_AVAILABLE DATA:_
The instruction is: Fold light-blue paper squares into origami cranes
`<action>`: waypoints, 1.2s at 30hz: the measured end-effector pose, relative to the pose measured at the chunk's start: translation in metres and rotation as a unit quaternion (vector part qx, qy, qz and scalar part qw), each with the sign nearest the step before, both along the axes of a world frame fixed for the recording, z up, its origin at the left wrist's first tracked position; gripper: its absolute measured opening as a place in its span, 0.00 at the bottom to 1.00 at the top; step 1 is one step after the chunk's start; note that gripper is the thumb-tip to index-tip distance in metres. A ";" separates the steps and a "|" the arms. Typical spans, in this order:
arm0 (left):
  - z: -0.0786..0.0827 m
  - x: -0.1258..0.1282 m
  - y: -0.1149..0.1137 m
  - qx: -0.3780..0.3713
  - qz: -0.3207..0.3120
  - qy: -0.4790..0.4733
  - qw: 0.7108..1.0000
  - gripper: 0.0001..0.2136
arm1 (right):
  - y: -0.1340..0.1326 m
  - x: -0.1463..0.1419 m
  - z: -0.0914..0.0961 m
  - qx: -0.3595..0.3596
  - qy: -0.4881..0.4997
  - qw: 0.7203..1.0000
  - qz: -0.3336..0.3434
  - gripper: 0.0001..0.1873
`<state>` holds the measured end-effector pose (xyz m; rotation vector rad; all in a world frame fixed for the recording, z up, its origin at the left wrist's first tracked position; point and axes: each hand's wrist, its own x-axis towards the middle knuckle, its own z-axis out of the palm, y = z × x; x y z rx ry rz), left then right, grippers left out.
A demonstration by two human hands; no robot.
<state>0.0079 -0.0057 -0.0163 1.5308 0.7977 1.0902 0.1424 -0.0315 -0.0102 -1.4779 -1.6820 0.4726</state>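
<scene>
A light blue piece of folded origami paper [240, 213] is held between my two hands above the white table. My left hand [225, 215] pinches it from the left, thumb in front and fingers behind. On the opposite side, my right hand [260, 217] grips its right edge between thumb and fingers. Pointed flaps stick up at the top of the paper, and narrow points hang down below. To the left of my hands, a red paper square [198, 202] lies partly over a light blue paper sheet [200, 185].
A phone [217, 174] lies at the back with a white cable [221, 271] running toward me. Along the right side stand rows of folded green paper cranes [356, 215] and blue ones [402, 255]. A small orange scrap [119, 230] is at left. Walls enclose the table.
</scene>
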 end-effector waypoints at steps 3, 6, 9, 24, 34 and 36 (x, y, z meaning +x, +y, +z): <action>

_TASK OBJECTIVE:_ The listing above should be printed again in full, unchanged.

_EXERCISE RESULT:_
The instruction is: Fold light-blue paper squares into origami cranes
`<action>`: waypoints, 1.2s at 30hz: the measured end-effector pose, relative to the pose measured at the chunk's start: translation in metres and rotation as a unit quaternion (vector part qx, qy, qz and scalar part qw), each with the sign nearest the step before, both along the axes of a world frame fixed for the recording, z up, its origin at the left wrist's first tracked position; gripper: its absolute measured opening as a place in its span, 0.00 at the bottom to 1.00 at the top; step 1 is one step after the chunk's start; note that gripper is the thumb-tip to index-tip distance in metres. A ";" separates the steps and a "|" the arms. Typical spans, in this order:
arm0 (left):
  - z: -0.0786..0.0827 m
  - x: -0.1258..0.1282 m
  - y: -0.1149..0.1137 m
  - qx: -0.3780..0.3713
  - qz: -0.3207..0.3120
  - qy: -0.4790..0.4733
  - qw: 0.7108..1.0000
  - gripper: 0.0001..0.2136
arm1 (right):
  - y: -0.1340..0.1326 m
  - x: -0.1463..0.1419 m
  - z: -0.0914..0.0961 m
  - qx: -0.3595..0.3596
  - qy: -0.4881..0.4997
  - qw: 0.7203..1.0000
  - qz: -0.3336..0.3434
  - gripper: 0.0001..0.1873
`<state>` holds the measured end-effector pose (xyz m; rotation vector rad; all in a world frame fixed for the recording, z up, its origin at the left wrist's first tracked position; point and axes: each hand's wrist, its own x-axis towards the middle knuckle, its own z-axis out of the palm, y = z × x; x y z rx ry rz), left then right, grippers left out.
A demonstration by two human hands; no robot.
<state>0.0079 -0.0057 -0.0163 1.5308 0.7977 1.0902 0.1424 -0.0315 -0.0102 -1.4779 -1.6820 0.4726</state>
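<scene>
A light blue piece of folded origami paper [240, 213] is held between my two hands above the white table. My left hand [225, 215] pinches it from the left, thumb in front and fingers behind. On the opposite side, my right hand [260, 217] grips its right edge between thumb and fingers. Pointed flaps stick up at the top of the paper, and narrow points hang down below. To the left of my hands, a red paper square [198, 202] lies partly over a light blue paper sheet [200, 185].
A phone [217, 174] lies at the back with a white cable [221, 271] running toward me. Along the right side stand rows of folded green paper cranes [356, 215] and blue ones [402, 255]. A small orange scrap [119, 230] is at left. Walls enclose the table.
</scene>
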 end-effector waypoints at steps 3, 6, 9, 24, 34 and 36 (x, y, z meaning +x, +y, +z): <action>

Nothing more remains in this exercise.